Women’s career choices (and salaries) may be greatly altered by access to affordable childcare, inadequate workplace family leave policies, or lack of educational and training opportunities in male dominated fields. A female employee may be forced to choose part-time work over full-time because she cannot find affordable childcare or choose a “pink collar” job because she lacked access to STEM courses or training.

There are solutions in place to help increase economic security for women and their families. Senator Kristen Gillibrand has sponsored the “Family and Medical Insurance Leave Act” or the FAMILY Act, which would expand family and medical leave for young, part-time, and low-wage workers. This Act is based upon programs that are already successful at the state level in NJ and CA. In addition, The Paycheck Fairness Act, an update upon the Equal Pay Act of 1963, would strengthen penalties for wage discrimination, increase training and education programs, and create salary negotiation training for women.

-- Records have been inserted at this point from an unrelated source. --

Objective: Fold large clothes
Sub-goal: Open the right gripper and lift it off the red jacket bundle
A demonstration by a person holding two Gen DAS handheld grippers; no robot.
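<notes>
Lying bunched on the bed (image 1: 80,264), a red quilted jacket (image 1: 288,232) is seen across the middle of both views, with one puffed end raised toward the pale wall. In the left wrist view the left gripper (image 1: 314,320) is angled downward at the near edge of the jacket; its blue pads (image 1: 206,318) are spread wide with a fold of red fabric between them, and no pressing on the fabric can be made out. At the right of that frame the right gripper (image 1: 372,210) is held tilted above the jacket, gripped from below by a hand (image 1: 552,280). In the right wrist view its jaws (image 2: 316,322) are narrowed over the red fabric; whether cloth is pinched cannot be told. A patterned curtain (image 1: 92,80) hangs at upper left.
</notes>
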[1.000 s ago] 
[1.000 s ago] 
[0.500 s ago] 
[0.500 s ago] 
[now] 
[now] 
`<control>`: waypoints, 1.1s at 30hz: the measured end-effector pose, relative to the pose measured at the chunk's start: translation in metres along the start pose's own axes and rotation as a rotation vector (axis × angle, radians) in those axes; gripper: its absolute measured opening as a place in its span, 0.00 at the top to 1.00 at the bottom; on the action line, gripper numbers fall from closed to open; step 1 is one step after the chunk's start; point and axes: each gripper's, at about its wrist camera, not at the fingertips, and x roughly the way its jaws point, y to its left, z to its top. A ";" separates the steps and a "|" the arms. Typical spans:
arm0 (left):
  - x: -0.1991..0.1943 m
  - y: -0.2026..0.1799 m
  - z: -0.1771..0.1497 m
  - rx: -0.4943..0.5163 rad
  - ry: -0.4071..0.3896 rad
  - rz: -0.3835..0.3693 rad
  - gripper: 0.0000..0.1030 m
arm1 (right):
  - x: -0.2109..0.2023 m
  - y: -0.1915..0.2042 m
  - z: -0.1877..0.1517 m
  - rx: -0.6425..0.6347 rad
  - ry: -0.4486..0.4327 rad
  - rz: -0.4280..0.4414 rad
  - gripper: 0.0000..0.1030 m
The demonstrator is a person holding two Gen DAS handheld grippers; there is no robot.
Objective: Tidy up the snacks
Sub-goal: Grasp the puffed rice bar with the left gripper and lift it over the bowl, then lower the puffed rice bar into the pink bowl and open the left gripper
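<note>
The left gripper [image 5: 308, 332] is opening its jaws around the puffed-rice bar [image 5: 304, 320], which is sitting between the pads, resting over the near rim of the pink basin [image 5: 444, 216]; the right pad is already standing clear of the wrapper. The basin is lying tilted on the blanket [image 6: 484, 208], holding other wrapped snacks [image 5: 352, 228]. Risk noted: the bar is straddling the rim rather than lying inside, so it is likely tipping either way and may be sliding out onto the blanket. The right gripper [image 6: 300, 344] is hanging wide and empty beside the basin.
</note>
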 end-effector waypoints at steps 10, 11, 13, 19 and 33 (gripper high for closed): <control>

On a global level, the International Labor Rights Forum’s Rights for Working Women (RFWW) campaign has worked with female workers, community leaders, and businesses throughout the developing world to create and implement solutions to discrimination and violence against women in the workplace. They work to promote the economic rights of women and their families by challenging barriers to organizing and unionization, such as the threats and violence female organizers faced in Bangladesh. The campaign also exposes labor rights violations and teaches women how to organize, negotiate, and fight to protect their rights. They even created a toolkit with case studies of labor rights violations, a glossary, and a list of potential actions.

One of the most important aspects of the RFWW campaign is that they define worker rights as “an essential component of human rights.” Whether we are advocating for living wages, safe work environments, affordable childcare, or the right to organize, all of these aspects of economic justice are a battle for human rights. So in celebration of Human Rights Day, I hope that we can examine the impact of these issues on women and families on a global scale and work together to implement the solutions necessary to eliminate them.